Understanding the ELK Stack with Practical Examples
This article is for those who want to learn about the ELK stack, specifically how Elasticsearch, LogStash, and Kibana communicate and what each project's responsibilities are.
When I decided to explore Elasticsearch a few years back, I was amazed with its capabilities; with the well-documented API, I had no trouble indexing my hello world documents. I was working with Apache Solr and Lucene at the time, and I recall having some trouble comprehending this stack, which was also hard to install locally. When I was comparing Elasticsearch, Solr, and Sphinx, I read that Elasticsearch indexes documents more faster than Solr + Lucene. Then I thought, huh, interesting. I encourage you do this, not to criticize projects, but to understand where the projects are suitable.
Elasticsearch
Is a distributed, free, and open search and analytics engine that can handle textual, numerical, geographic, structured, and unstructured data. Is built on Apache Lucene and is written in Java and has official client support in Java, C#, Ruby, Python, and PHP. It is essential to know that you can use API to manage documents when there is no official client.
When full-text search resources are not appropriate for your project, Elasticsearch comes to play.
LogStash
Is a free and open server-side data processing pipeline that collects data from many sources, transforms it, and then sends it to your chosen "stash."
It might be difficult to develop and manage workers and schedulers to handle document updates, therefore LogStash allows us to send data to any destination, for example, you can import document updates from files and send to Elasticsearch, or import data from RabbitMQ and send to Elasticsearch.
You can use any approach to keep your cluster healthy and scalable ❤️.
Kibana
Is a free and open-source frontend application that runs on top of the Elastic Stack and provides search and data visualization features for Elasticsearch-indexed data.
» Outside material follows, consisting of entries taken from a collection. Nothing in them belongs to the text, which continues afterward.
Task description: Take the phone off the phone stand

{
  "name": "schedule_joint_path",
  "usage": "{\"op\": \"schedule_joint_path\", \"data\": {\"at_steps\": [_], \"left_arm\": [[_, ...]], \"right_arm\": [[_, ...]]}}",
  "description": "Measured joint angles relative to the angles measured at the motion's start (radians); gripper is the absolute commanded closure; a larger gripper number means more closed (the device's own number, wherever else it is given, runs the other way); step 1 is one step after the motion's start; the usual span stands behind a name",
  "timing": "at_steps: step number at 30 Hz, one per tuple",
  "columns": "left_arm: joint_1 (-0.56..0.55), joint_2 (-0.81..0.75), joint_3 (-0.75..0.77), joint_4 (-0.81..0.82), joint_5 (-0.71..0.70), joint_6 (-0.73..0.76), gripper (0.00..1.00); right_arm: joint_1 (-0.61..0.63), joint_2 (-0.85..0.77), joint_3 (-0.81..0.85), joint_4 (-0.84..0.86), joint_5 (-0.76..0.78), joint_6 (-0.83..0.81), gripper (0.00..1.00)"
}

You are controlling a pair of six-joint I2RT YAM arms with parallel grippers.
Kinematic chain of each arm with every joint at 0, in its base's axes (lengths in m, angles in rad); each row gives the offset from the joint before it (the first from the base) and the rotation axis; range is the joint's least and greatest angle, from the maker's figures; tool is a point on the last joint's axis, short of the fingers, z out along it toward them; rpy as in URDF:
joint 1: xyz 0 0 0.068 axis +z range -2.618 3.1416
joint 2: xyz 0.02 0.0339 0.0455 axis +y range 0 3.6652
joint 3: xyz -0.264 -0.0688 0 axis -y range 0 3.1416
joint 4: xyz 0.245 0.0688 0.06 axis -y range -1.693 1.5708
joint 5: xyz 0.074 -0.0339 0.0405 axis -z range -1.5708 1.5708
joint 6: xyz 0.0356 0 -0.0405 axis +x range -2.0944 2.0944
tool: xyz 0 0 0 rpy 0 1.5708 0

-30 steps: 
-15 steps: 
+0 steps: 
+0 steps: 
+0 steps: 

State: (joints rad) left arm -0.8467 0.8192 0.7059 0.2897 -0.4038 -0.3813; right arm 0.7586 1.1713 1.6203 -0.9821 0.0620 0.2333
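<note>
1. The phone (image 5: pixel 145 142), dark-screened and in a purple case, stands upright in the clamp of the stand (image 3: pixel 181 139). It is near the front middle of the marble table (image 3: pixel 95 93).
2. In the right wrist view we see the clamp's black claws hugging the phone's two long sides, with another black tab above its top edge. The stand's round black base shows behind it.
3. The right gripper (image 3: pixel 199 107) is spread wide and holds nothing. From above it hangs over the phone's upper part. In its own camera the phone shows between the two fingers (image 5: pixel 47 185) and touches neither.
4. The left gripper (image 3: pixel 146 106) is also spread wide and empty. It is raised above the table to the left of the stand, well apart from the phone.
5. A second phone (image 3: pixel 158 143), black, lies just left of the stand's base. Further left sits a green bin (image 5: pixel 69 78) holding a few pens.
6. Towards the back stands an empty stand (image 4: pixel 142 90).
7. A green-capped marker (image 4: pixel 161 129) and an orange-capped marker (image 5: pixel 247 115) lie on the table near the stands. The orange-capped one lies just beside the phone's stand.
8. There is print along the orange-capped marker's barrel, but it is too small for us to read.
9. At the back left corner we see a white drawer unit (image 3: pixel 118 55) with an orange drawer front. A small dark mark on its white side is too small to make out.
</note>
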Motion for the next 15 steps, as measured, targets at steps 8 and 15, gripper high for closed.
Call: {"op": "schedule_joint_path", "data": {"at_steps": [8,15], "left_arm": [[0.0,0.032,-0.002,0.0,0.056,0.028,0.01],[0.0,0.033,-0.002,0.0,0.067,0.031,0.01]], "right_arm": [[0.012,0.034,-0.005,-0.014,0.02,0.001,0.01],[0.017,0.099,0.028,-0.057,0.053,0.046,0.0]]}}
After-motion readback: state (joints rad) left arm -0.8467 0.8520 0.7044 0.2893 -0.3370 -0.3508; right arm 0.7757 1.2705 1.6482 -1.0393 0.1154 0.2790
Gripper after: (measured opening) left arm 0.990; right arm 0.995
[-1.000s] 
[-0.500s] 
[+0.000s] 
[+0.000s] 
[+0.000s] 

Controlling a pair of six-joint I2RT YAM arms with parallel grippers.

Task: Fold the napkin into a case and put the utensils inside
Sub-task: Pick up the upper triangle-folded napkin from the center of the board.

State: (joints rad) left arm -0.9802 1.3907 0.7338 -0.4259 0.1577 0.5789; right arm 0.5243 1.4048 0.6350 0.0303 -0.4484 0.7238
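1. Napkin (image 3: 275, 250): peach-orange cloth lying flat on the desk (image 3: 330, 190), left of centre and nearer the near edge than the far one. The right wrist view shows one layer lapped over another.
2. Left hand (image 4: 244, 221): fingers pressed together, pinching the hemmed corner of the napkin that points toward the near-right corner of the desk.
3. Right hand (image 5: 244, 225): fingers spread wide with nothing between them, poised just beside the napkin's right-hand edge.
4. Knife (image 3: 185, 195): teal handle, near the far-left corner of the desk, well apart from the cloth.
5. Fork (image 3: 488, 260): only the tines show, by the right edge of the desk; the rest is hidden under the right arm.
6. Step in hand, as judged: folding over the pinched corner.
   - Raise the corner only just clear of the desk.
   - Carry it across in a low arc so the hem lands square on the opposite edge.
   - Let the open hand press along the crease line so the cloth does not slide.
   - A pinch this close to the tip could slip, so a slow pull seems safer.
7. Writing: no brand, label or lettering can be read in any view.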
Also known as the Elastic Stack charting tool.
Stack
Okay! Show me the stack in running, please.
We can manually install this stack...
Sorry, but containers are the greatest way to learn and keep things up to date. Remember that adding more languages, frameworks, and containers will result in new vulnerabilities; there is no gain without pain. So, my advise is to make things simple to test and update.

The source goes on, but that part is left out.